- _TASK GOAL_: From the entries below, copy exactly the lines from the one that contains "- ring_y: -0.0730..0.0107" through the one that contains "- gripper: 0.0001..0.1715", both included, and only those.

- _DATA EXCERPTS_:
————————

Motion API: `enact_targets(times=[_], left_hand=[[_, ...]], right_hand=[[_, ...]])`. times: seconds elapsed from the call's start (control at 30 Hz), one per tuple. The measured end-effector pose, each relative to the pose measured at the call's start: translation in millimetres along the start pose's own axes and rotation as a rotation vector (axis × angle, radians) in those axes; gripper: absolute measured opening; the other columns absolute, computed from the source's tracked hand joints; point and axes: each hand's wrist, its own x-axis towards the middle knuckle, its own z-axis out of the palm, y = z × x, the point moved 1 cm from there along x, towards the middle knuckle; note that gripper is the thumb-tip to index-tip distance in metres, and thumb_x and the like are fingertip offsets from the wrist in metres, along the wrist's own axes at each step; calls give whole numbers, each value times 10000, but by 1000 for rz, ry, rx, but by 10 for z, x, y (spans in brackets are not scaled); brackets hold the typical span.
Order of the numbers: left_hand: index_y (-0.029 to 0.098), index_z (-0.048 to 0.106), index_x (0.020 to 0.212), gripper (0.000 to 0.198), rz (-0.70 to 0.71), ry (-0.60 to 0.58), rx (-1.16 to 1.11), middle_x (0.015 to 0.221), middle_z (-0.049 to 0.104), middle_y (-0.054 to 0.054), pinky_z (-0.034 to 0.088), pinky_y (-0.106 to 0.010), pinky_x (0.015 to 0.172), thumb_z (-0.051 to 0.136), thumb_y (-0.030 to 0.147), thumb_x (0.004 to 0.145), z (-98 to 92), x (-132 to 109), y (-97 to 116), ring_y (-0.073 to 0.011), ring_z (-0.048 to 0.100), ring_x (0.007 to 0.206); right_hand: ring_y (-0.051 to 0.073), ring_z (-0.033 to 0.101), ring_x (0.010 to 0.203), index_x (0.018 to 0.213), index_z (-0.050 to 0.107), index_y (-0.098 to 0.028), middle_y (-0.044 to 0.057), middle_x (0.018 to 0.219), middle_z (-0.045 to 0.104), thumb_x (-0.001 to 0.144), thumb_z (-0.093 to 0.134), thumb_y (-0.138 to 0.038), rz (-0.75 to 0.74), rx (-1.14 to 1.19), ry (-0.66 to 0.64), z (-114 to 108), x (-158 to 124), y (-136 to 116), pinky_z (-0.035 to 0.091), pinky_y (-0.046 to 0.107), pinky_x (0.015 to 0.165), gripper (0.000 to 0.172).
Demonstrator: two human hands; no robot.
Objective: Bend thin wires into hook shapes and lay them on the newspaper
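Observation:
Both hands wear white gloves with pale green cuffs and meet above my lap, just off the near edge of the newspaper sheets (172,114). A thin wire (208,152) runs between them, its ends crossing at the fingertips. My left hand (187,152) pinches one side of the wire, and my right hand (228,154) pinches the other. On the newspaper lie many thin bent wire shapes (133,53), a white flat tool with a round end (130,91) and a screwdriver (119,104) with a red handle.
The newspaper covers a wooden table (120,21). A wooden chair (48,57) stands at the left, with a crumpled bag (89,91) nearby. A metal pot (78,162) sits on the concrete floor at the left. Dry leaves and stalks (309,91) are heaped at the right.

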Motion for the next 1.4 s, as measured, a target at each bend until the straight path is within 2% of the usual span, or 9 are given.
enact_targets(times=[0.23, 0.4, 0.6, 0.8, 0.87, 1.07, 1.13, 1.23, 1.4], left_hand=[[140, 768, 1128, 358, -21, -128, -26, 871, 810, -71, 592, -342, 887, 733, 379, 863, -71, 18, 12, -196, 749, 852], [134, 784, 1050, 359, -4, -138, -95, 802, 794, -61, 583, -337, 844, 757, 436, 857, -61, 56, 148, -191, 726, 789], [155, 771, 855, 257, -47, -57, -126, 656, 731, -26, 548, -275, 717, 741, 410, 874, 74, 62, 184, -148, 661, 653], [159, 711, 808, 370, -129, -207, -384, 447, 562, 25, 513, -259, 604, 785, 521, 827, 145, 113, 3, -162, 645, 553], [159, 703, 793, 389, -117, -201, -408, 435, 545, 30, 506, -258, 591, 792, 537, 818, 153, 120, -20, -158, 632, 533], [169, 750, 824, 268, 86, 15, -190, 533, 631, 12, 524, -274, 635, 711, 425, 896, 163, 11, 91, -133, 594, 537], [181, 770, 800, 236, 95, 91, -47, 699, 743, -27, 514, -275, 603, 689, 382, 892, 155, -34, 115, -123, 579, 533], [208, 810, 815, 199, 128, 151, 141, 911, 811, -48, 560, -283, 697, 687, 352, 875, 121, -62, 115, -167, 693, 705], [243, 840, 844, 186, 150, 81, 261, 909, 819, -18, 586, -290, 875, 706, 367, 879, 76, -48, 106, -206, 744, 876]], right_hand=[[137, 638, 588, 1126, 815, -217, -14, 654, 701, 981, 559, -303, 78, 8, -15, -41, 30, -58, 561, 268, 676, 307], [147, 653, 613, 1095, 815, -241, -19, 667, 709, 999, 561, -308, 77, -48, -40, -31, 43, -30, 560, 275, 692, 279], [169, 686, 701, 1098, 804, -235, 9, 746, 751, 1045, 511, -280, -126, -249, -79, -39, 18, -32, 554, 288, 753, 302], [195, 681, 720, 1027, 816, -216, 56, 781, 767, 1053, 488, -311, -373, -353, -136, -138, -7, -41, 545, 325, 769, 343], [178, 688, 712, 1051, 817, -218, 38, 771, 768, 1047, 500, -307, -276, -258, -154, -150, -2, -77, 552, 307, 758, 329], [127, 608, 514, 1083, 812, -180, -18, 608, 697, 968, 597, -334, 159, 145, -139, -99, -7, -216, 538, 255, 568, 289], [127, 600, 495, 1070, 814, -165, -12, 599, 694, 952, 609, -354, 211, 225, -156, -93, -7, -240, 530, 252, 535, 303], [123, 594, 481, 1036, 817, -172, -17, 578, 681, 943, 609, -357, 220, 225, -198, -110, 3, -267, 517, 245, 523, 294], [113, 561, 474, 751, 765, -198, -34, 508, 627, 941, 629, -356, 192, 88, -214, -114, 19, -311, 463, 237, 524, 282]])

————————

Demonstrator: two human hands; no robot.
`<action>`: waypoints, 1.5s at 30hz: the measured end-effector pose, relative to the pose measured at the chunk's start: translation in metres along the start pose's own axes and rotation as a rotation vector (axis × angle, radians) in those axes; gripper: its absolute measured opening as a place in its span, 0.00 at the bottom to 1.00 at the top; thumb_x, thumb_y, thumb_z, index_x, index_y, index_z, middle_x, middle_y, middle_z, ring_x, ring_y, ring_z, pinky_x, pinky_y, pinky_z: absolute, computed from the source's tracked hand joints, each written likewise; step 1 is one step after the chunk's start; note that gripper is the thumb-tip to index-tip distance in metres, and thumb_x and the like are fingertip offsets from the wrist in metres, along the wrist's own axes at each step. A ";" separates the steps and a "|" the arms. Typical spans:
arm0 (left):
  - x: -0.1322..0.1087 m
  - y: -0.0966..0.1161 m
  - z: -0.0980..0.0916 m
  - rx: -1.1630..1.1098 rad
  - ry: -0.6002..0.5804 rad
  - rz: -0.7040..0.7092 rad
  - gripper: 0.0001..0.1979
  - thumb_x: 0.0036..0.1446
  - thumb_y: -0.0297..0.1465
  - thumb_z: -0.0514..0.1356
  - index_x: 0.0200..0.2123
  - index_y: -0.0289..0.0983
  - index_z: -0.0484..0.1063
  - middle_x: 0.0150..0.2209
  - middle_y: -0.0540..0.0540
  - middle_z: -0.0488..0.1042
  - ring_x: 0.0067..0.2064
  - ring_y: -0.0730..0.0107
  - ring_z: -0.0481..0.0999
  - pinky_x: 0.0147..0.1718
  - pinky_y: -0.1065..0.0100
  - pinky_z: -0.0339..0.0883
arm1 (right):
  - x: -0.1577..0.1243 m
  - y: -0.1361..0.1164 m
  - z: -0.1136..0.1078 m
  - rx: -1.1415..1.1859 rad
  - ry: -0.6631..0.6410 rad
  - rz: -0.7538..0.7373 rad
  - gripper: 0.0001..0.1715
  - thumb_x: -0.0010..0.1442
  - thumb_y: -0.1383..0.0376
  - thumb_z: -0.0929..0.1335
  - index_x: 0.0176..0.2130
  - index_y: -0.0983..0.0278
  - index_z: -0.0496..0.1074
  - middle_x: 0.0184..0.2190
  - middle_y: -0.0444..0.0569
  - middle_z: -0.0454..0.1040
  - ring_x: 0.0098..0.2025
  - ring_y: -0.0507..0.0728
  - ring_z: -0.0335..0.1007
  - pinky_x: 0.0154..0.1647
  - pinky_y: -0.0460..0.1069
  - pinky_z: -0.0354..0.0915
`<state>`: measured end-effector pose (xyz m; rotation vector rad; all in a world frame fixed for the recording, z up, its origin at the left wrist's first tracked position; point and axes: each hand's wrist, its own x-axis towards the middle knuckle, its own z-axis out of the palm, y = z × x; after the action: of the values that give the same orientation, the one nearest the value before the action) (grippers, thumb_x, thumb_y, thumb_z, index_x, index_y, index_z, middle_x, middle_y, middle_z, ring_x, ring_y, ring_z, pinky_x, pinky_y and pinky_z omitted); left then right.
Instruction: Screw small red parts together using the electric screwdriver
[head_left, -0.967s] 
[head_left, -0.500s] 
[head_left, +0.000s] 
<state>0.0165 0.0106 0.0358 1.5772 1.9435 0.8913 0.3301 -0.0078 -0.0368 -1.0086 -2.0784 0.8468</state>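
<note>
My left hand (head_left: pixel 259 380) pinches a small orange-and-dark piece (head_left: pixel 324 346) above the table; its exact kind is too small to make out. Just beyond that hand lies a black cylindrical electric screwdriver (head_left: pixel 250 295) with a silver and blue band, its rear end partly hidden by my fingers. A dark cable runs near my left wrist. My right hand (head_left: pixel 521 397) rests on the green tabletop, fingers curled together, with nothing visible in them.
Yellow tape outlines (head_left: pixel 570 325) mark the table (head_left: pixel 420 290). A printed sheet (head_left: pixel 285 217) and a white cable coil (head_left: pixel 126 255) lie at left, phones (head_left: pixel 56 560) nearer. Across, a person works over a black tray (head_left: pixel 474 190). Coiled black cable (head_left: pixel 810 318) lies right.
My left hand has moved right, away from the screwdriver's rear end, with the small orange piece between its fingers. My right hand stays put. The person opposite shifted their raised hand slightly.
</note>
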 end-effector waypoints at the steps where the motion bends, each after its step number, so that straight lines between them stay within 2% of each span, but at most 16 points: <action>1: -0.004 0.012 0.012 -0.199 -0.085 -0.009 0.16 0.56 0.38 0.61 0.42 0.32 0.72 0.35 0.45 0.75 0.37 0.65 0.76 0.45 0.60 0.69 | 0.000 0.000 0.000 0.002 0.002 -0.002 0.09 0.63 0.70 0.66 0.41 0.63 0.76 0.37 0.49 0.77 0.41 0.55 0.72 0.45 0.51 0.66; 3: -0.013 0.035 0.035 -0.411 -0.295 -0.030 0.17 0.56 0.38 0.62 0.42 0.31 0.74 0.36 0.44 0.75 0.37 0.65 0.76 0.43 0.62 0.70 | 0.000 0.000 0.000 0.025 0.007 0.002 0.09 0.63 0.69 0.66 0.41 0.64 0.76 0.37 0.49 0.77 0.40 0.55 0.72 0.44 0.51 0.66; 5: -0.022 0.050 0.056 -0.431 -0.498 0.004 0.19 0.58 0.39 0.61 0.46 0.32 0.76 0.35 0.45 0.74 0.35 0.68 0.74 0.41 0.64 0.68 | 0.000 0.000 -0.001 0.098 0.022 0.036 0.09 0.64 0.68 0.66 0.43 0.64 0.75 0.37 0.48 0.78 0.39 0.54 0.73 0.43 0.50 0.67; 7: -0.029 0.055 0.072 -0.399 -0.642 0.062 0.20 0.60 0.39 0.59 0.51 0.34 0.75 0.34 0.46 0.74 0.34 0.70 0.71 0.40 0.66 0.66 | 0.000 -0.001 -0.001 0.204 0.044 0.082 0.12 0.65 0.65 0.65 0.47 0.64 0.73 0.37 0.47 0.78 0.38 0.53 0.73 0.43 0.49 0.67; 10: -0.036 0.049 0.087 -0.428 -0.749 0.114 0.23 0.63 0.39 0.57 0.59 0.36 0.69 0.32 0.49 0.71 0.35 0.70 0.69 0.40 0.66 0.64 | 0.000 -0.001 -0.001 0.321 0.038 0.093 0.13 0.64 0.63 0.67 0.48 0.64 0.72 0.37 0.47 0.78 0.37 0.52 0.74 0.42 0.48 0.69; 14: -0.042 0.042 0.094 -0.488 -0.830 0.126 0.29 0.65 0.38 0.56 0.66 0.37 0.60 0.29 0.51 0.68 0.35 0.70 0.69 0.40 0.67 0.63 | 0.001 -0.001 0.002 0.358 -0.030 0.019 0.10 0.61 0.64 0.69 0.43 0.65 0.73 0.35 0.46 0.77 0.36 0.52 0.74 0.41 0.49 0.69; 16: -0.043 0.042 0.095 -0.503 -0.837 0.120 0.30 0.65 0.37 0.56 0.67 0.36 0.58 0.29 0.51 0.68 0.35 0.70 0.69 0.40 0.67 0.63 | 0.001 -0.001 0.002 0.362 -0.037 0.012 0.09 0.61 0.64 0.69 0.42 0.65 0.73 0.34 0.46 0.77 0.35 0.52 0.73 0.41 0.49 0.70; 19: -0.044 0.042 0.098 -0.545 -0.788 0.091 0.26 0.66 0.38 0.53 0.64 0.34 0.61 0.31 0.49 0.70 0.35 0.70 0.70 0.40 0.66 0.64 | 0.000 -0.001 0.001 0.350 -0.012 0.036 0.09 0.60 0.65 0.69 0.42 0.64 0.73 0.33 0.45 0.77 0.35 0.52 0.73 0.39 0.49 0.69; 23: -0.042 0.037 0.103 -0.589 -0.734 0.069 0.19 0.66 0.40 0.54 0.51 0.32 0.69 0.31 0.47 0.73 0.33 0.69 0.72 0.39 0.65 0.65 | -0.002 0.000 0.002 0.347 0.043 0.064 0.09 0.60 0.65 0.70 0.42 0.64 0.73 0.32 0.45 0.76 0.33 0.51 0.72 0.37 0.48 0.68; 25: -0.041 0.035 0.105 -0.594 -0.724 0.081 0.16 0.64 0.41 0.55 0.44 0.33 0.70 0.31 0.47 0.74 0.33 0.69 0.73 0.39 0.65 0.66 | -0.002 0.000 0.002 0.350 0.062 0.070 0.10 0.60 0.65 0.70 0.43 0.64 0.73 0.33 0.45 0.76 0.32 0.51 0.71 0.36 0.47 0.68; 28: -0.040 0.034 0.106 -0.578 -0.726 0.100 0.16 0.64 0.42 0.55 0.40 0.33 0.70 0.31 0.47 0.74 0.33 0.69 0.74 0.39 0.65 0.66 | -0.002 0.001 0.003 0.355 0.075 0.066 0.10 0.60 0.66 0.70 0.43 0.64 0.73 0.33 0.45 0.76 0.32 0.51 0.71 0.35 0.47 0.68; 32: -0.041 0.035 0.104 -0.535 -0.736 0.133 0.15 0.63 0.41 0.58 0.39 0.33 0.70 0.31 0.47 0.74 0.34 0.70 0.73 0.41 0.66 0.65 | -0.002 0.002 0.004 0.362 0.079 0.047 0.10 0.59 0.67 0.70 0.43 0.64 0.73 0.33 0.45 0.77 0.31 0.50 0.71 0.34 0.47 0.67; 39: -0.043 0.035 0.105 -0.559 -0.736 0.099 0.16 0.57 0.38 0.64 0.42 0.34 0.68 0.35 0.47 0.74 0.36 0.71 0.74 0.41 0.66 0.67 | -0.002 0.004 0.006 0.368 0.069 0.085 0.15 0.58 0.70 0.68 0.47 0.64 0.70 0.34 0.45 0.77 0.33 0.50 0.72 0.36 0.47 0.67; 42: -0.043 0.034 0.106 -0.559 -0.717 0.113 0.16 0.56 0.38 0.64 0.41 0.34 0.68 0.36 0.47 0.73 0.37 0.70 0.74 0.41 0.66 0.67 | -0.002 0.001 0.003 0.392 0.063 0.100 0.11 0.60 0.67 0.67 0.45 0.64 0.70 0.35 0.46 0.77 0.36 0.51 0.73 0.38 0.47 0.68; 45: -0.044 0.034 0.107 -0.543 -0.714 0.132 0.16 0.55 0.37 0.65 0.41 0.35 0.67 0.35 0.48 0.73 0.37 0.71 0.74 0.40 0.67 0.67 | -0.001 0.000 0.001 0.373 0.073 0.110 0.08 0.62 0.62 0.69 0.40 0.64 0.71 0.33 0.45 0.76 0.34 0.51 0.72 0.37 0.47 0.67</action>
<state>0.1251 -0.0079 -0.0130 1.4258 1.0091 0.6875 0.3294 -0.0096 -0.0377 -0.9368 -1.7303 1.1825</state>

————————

- _RESPONSE TO THIS TASK_:
  - ring_y: -0.0730..0.0107
  - ring_z: -0.0481..0.0999
  - pinky_x: 0.0147..0.1718
  - pinky_y: -0.1065..0.0100
  - pinky_z: -0.0339..0.0883
arm1 (right):
  - x: -0.1577..0.1243 m
  - y: -0.1361..0.1164 m
  - z: -0.1136..0.1078 m
  - rx: -1.1415..1.1859 rad
  - ry: -0.6631..0.6410 rad
  - rz: -0.7538..0.7373 rad
  - gripper: 0.0001..0.1715

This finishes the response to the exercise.